É inegável o poder da palavra. Escrita ou falada, ela dá voz a pensamentos, sentimentos. Uma palavra pode eleger ou não um presidente. Elevar a ídolo uma personalidade ou até mesmo pessoa comum. Iniciar ou acabar com relações de amor, de amizade, de trabalho. Até mesmo os mestres espirituais, que pregam o silêncio do qual falei há pouco, usam delas para transmitir suas mensagens.

Mas nada se compara ao que é dito sem nada dizer. Quando outras partes do corpo dizem aquilo que a boca cala. Pode ser aquele sorriso na fotografia da praia. Aquele olhar de cumplicidade durante o sexo. Aquele roçar de braços ao caminhar lado a lado pelas ruas. Ou então ao assistir a um filme com o corpo voltado um para o outro. Resta algo a dizer? 

segunda-feira, 7 de julho de 2014

Sobre o amor e a ortografia

Eu sempre prezei por pontos, vírgulas, travessões. Todas essas regras de português. Todas essas regras. Saber escrever, pra mim, era requisito básico para a conquista, para o amor. Aí um dia percorri meus olhos naquela confusão de letras que era você. Naquela confusão que era você. Naquela confusão. Em você.
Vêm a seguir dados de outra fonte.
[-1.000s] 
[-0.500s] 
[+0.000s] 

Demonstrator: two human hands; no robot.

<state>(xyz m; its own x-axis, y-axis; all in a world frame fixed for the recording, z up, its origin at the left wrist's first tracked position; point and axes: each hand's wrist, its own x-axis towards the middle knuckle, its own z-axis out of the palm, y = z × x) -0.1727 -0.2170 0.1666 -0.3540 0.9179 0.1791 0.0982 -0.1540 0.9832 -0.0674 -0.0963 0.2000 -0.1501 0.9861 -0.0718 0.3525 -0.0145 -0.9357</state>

Pra que te interpretasse, era preciso que eu organizasse a sua escrita. Colocasse cada ponto, cada vírgula no seu lugar. Acho que as suas mensagens são uma tradução do que é você: está tudo ali, mas de certa forma meio atrapalhado, meio bagunçado. Como compreender?

Ainda mais eu, que tenho a mania de colocar cada coisa em seu lugar – não só ortográfico. Ao mesmo tempo, também tenho de lidar com a bagunça da minha própria linguagem.
Acho que invejo a sua forma tão mais simples de escrever suas histórias. Afinal, é preciso mesmo tantas normas? Digo, é claro que a forma tem o seu valor. Quem ler essas palavras, tal qual as coloco aqui, talvez se impressione pelo meu domínio do português. E eu me impressionei com a sua "escrita pura".


Em termos de literatura é até poético – ao menos da forma como vejo. Mas acontece que a semântica ajuda a construir as relações fora das folhas de papel. O ponto e a vírgula, quando separados, são bem simples - e nem é tão difícil assim aprender a usá-los. Assim como um parágrafo novo. Assim como as reticências.